Answer with one number only: the count of lines below that hold the word "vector".

■ **Records to process**:
==============================
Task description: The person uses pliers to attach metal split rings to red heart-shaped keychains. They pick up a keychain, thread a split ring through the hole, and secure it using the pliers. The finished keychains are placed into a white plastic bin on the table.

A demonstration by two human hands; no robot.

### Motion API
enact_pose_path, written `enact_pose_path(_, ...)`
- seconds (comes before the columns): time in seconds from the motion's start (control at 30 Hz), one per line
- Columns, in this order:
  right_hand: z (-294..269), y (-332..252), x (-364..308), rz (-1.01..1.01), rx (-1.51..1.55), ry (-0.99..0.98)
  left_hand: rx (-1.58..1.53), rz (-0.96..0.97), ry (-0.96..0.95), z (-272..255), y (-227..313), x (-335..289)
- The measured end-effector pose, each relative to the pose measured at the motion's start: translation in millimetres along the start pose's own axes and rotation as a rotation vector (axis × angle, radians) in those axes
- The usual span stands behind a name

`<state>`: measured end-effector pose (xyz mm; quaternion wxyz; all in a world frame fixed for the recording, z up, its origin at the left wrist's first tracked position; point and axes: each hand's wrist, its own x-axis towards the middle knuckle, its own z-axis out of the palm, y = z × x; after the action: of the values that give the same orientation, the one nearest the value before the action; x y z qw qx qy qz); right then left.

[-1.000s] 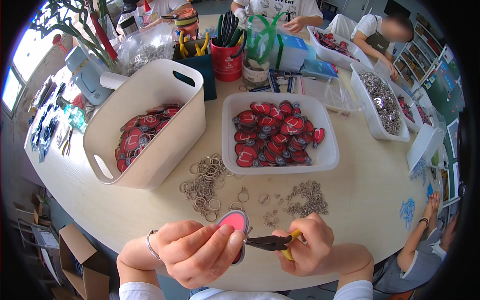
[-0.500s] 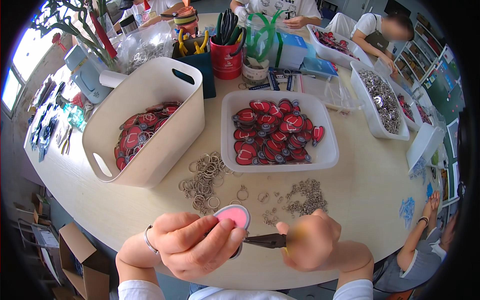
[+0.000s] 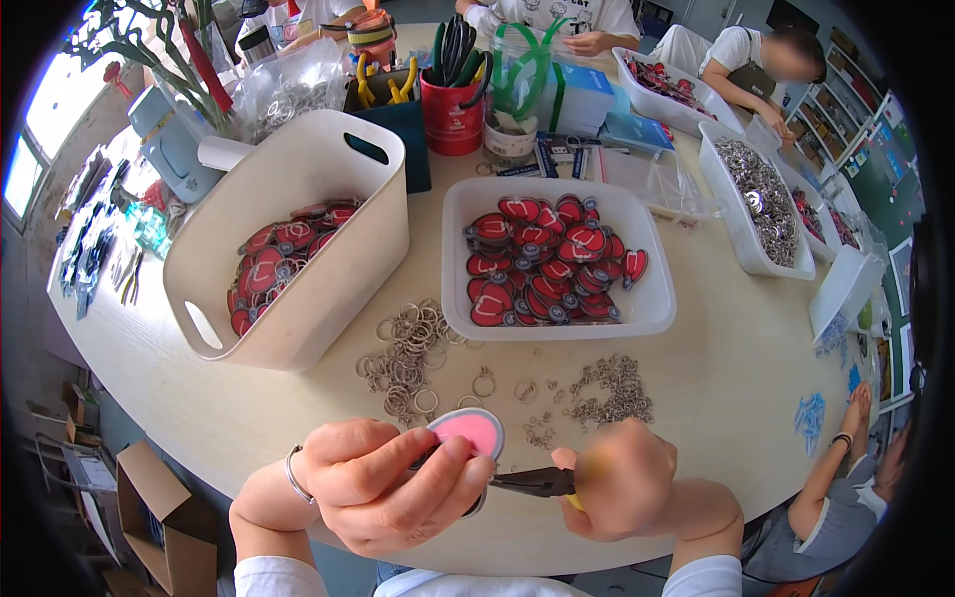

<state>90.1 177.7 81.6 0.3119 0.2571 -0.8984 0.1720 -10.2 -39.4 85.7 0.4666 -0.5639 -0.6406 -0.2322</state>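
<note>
Near the table's front edge, my left hand (image 3: 378, 488) pinches a pink oval keychain charm (image 3: 476, 430) with a grey rim between thumb and fingers. My right hand (image 3: 632, 483) is closed round a pair of pliers (image 3: 537, 482) with dark jaws and a bit of yellow handle showing. The jaw tips meet the charm's lower right edge; what they grip there is too small to make out. Just beyond my hands lie a heap of split key rings (image 3: 403, 353) and a pile of small metal links (image 3: 617, 390).
A white tub (image 3: 373, 249) with red charms stands at left. The translucent tray (image 3: 660, 298) in the middle holds more. At right is a long bin (image 3: 786, 261) of metal rings. Pliers fill a red can (image 3: 453, 124) at the back. Other people sit round the table.
The charm and the pliers have shifted very slightly to the right. Both hands keep the same hold.
</note>
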Motion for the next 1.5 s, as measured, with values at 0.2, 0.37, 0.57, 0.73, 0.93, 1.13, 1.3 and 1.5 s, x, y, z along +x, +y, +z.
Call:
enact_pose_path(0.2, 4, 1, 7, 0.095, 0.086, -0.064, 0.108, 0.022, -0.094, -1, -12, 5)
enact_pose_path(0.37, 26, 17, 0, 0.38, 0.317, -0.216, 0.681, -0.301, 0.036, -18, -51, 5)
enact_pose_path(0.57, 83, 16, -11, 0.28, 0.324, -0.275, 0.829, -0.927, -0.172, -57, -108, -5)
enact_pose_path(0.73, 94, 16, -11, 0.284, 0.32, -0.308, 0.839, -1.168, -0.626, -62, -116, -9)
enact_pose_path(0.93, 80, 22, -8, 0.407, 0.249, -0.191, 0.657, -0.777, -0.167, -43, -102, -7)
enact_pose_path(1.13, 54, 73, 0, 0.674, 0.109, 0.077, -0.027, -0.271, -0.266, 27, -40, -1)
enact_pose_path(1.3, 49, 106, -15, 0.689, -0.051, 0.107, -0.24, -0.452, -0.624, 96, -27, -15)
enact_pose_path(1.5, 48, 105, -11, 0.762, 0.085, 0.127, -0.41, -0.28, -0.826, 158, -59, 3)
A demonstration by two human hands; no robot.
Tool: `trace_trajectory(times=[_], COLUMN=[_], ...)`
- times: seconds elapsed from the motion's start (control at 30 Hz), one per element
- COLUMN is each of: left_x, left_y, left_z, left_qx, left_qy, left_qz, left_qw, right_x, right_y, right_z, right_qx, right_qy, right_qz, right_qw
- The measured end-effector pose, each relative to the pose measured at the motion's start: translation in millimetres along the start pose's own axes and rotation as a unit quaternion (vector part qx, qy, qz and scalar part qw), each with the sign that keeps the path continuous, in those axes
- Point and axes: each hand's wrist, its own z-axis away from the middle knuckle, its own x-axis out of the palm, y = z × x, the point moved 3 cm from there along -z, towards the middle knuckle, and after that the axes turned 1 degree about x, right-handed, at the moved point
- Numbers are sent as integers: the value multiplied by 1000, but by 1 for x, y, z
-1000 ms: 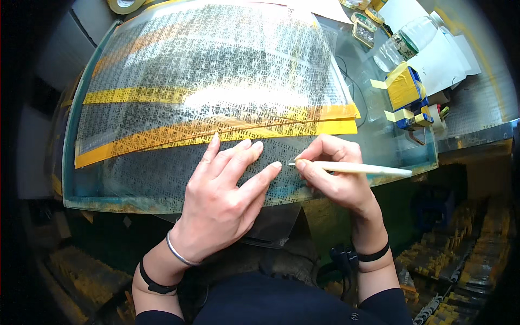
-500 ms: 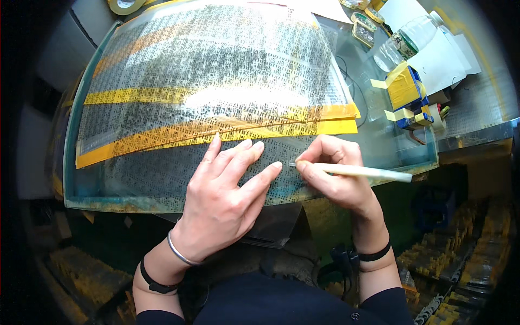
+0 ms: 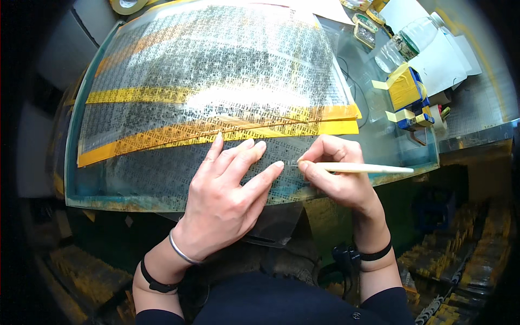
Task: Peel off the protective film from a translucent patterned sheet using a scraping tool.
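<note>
My left hand (image 3: 227, 192) lies with fingers stretched out on a dark, densely printed film sheet (image 3: 162, 179), its fingertips close to the orange and yellow taped edge. Between the thumb and fingers of my right hand (image 3: 338, 173) is a slim cream pen-like tool (image 3: 374, 168). The tool's handle points right, and its thin tip is near my left thumb, over the printed film; whether it touches cannot be made out. Above my hands lies a stack of clear printed sheets (image 3: 227, 65) with yellow and orange tape strips, shining with glare.
The sheets lie on a glass-topped table (image 3: 390, 157). On its right are a blue and yellow tape dispenser (image 3: 406, 92), a clear plastic bottle (image 3: 406, 46) and white papers (image 3: 441, 67). A tape roll (image 3: 127, 5) sits at the far left. Yellow-edged pieces (image 3: 92, 271) stand in rows below.
The tool's handle has tilted slightly, its right end now a little higher. My left hand stays in place on the film.
</note>
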Motion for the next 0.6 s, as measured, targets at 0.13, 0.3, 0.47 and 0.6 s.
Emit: trace_trajectory(times=[0.13,0.3,0.47,0.6], left_x=[0,0,0,0], left_y=[1,0,1,1], left_z=[-1,0,-1,-1], left_qx=[0,-3,1,-1], left_qy=[2,0,1,-2], left_qz=[7,2,-2,-1], left_qw=[1000,1000,1000,1000], right_x=[1,-1,0,1], right_y=[-4,-1,-3,-2], right_z=[2,0,1,3], right_qx=[2,16,0,18], right_qy=[30,-2,9,31], right_qz=[-40,-25,-24,-66], right_qw=[999,1000,1000,997])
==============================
■ **Answer space**:
2